Rapport de l’Institut pour la Justice sociale (ISJ) du Pakistan
Une violation des droits humains au sein d’une communauté respectée
Rappelons-le, il s’agit d’une violation des droits humains et une atteinte à la santé des femmes. Au-delà des problèmes immédiats de douleur et d’hémorragie, il est surtout questions des conséquences néfastes sur le long terme : urinaires, menstruelles, sexuelles, vaginales et obstétriques, pour ne citer que celles-ci. Plus rien ne justifie le maintien de ces pratiques. Sous couvert de préservation des traditions ou de suivi strict de principes religieux, des enfants se retrouvent privées de leurs droits et doivent vivre avec ce traumatisme toute leur vie.
Pourtant, le plus frappant, c’est que les Bohras ne sont pas une communauté rurale et non lettrée. Ses membres sont réputé·es pour être éduqué·es et respecté·es dans le pays.
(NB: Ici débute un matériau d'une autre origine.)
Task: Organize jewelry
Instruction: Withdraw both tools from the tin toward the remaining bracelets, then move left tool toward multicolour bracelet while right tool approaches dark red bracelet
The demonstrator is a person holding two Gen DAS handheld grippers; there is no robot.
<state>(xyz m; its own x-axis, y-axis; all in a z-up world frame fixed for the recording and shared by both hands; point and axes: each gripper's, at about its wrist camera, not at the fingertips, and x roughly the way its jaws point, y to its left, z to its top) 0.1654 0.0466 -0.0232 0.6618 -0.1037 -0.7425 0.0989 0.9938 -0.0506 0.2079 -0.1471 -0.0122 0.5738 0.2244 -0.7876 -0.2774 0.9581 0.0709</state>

« Les Dawoodi Bohras sont souvent reconnus comme étant une population réputée et éduquée de riches professionnels du monde des affaires, constituant « l’une des communautés les plus respectées et les plus progressistes du Pakistan ». Il est important de noter qu’ils croient fermement en leur chef spirituel et en ses saints conseils, le chef spirituel et ses saints conseils, le Da’i al-Mutlaq. »
Lack of Data and Dialogue on Female Genital Mutilation in Pakistan (bridgew.edu)
C’est donc non seulement un fait sur lequel nous avons peu d’informations, mais c’est surtout le résultat d’un tabou social que l’on préfèrerait cacher.
Le manque cruel de mesures pour la lutte contre la MGF
Bien que l’État pakistanais ait intégré la lutte contre la mutilation génitale féminine dans un plan du gouvernement autour des années 2010 pour la protection de l’enfance, il n’y a jamais eu ni loi ni de rapport précis sur le sujet, ni de dispositifs de recueil de données.
« Mettre fin aux traditions et au pratiques coutumières néfastes, comme le mariage forcé ou la mutilation sexuelle féminine, qui violent le droit de la femme et de l’enfant. »
Plan d’action national pour les enfants, 2006
La plupart des sources disponibles proviennent de sources informelles, dont des billets de blog comme celui-ci, ou quelques maigres rapports scientifiques qui n’ont pas pu aller jusqu’au bout, bloqués par ce silence imposé.
Ce silence est lourd, pire que l’inaction.
Et encore, je fais état de la situation pour une partie de la population, mais il y aurait également d’autres communautés concernées dans d’autres régions du Pakistan. De mêmes pour les diasporas, alors même installées à l’étranger, qui maintiennent silencieusement ces pratiques. Et là, encore et toujours, peu de données, peu d’études, peu de témoignages.
Toutes les femmes que j’ai pu lire – car il faut le souligner que les sources les plus importantes sur le sujet ont été produites par des femmes – ont à l’unisson exprimé un même désir pour protéger leurs pairs pakistanaises : en parler.